=== Data records ===
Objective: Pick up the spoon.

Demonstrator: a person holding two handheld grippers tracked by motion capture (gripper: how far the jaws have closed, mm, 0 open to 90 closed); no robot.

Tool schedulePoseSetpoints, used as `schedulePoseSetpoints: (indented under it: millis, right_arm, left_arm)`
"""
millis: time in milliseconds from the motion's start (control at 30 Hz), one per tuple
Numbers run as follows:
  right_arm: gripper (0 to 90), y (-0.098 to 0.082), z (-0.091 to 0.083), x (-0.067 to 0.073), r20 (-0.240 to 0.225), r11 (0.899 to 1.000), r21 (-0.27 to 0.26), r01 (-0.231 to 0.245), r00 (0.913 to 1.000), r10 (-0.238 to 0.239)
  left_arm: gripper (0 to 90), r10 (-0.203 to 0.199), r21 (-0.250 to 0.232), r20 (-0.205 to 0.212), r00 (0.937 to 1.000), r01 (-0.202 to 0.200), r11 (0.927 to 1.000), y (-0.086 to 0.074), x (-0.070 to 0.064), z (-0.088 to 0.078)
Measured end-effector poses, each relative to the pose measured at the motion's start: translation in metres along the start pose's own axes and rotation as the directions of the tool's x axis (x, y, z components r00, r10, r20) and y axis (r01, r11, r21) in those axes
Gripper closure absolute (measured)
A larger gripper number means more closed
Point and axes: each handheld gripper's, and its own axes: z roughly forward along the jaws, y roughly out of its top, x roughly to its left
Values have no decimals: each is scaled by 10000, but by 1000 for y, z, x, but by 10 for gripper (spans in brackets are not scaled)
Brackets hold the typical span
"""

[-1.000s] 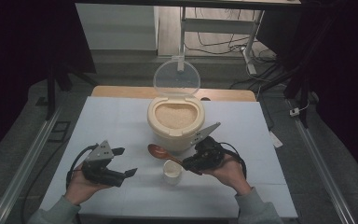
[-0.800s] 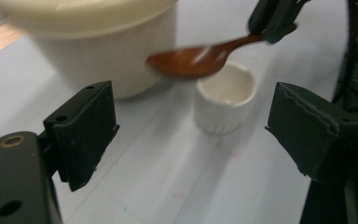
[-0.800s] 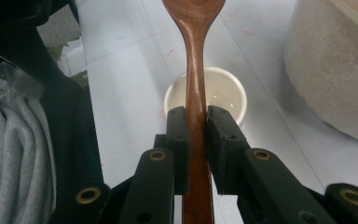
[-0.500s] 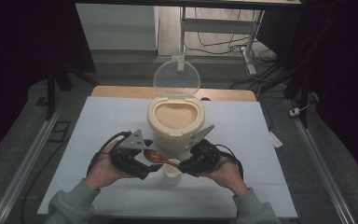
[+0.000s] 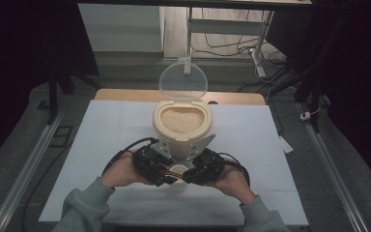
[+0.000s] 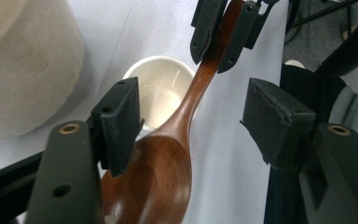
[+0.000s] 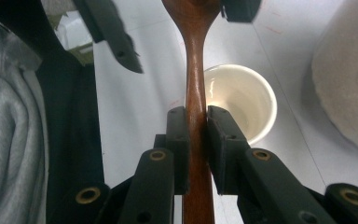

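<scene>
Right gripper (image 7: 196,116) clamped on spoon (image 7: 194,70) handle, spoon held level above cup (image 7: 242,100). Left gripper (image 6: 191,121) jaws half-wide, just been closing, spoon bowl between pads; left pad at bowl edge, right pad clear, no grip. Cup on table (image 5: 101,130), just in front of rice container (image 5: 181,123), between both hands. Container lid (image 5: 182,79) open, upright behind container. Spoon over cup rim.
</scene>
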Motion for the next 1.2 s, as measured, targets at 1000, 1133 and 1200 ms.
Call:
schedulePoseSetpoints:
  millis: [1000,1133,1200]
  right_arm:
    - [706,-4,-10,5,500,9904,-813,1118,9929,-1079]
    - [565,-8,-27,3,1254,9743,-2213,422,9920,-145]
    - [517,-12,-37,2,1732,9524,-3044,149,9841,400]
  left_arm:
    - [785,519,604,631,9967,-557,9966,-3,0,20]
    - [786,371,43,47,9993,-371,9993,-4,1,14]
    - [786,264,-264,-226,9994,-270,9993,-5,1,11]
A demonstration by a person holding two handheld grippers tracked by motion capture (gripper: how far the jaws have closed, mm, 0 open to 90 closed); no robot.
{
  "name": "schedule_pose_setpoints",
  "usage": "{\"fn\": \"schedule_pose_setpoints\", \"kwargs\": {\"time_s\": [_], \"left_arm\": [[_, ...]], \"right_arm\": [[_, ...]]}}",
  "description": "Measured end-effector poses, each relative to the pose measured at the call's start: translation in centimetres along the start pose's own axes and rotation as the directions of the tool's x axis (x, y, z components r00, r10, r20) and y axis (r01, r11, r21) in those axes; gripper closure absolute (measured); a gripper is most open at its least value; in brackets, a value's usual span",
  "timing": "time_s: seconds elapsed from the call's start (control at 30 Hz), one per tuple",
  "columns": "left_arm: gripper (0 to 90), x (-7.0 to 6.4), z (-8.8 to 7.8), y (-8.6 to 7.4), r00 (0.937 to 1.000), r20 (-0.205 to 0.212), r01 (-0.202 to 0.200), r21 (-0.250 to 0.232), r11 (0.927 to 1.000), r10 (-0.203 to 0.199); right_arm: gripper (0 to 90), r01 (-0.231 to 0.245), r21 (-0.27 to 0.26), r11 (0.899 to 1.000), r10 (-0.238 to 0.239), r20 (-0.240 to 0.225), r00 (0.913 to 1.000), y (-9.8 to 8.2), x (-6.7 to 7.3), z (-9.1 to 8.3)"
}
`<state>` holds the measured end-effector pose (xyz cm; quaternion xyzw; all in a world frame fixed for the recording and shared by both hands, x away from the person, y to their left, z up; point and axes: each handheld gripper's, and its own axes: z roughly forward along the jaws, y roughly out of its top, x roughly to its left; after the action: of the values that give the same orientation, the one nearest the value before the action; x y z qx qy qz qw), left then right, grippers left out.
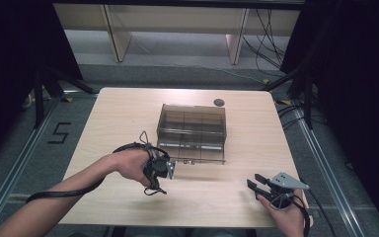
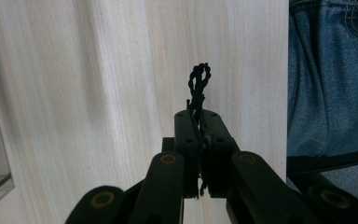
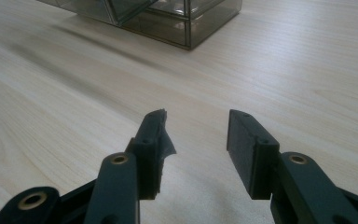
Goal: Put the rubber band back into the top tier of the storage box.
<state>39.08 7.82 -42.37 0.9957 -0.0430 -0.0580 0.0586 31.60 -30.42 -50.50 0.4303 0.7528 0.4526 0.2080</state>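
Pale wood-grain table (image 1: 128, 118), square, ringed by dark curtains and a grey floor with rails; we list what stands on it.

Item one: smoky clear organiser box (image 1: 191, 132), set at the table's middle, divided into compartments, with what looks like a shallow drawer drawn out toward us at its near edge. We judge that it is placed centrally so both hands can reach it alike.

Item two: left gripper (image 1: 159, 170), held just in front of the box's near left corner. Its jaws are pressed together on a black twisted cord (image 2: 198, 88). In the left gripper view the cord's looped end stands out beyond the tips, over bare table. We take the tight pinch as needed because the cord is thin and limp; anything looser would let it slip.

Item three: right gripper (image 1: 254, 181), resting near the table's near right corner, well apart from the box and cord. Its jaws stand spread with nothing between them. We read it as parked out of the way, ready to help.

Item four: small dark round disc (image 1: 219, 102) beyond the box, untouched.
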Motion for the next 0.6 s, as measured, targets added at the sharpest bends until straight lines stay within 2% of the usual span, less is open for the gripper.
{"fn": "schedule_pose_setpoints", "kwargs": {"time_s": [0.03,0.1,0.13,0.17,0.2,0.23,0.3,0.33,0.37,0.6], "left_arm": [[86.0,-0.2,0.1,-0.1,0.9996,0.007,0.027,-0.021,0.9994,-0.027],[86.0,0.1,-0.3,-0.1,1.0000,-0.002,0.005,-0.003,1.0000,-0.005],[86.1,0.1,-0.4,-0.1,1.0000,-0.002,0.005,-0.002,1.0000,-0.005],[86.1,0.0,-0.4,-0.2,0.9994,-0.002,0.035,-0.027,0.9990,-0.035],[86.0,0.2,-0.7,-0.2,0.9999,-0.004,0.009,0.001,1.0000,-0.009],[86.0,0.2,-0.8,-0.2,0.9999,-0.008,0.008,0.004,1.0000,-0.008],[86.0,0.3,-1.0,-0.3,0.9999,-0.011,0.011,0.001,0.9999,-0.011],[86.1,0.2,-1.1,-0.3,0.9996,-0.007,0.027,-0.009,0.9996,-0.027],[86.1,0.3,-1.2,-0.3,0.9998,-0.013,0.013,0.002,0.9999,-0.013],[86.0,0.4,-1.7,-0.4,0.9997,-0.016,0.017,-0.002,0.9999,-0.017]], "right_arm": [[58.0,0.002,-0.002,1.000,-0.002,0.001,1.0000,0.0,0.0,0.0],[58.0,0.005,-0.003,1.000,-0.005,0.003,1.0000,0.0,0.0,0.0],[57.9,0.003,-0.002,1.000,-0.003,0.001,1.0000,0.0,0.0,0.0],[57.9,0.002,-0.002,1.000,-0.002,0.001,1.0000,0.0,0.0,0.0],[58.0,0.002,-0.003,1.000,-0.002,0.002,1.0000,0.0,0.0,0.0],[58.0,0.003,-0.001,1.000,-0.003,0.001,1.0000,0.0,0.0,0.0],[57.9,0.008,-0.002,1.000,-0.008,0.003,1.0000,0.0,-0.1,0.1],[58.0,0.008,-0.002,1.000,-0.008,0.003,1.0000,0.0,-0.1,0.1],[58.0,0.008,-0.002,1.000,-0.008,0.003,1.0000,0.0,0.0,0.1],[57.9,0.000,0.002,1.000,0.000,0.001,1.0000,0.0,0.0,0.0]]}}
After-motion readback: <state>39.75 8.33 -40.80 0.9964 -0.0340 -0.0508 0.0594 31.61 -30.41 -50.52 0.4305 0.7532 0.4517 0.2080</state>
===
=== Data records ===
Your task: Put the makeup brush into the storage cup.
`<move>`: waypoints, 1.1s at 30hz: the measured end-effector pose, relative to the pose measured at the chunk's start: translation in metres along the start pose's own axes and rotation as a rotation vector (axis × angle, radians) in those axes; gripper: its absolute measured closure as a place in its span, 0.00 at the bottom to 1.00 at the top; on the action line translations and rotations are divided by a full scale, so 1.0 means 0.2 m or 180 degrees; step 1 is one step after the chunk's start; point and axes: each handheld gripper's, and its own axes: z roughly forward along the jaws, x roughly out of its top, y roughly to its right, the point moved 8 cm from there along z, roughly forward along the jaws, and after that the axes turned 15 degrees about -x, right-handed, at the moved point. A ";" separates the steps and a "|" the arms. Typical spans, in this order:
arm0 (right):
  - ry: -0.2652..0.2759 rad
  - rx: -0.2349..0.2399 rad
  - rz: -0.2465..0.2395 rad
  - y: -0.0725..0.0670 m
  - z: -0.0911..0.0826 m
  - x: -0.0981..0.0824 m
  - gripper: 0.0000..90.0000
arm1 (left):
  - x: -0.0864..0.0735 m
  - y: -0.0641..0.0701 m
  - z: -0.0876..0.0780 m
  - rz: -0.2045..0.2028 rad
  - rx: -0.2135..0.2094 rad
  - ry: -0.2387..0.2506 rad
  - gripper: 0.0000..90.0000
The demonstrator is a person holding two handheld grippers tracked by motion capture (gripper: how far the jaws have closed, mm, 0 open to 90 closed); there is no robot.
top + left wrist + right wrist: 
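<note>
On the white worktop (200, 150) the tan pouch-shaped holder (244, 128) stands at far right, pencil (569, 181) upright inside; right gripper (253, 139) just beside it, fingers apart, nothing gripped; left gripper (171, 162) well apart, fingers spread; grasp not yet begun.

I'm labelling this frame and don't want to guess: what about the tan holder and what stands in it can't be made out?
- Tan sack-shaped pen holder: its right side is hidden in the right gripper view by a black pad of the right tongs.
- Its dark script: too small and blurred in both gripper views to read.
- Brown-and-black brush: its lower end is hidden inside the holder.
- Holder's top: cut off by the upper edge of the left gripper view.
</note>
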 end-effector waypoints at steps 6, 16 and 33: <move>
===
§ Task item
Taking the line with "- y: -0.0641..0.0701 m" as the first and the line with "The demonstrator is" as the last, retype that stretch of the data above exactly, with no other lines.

§ Exercise solution
  - y: -0.0641..0.0701 m
  - z: -0.0876..0.0780 m
  - rz: -0.2045..0.2028 rad
  - rx: -0.2135..0.2094 rad
  - ry: -0.2387..0.2506 rad
  - gripper: 0.0000..90.0000
The demonstrator is a person holding two handheld grippers tracked by motion capture (gripper: how far the jaws have closed, mm, 0 open to 90 closed); there is no robot.

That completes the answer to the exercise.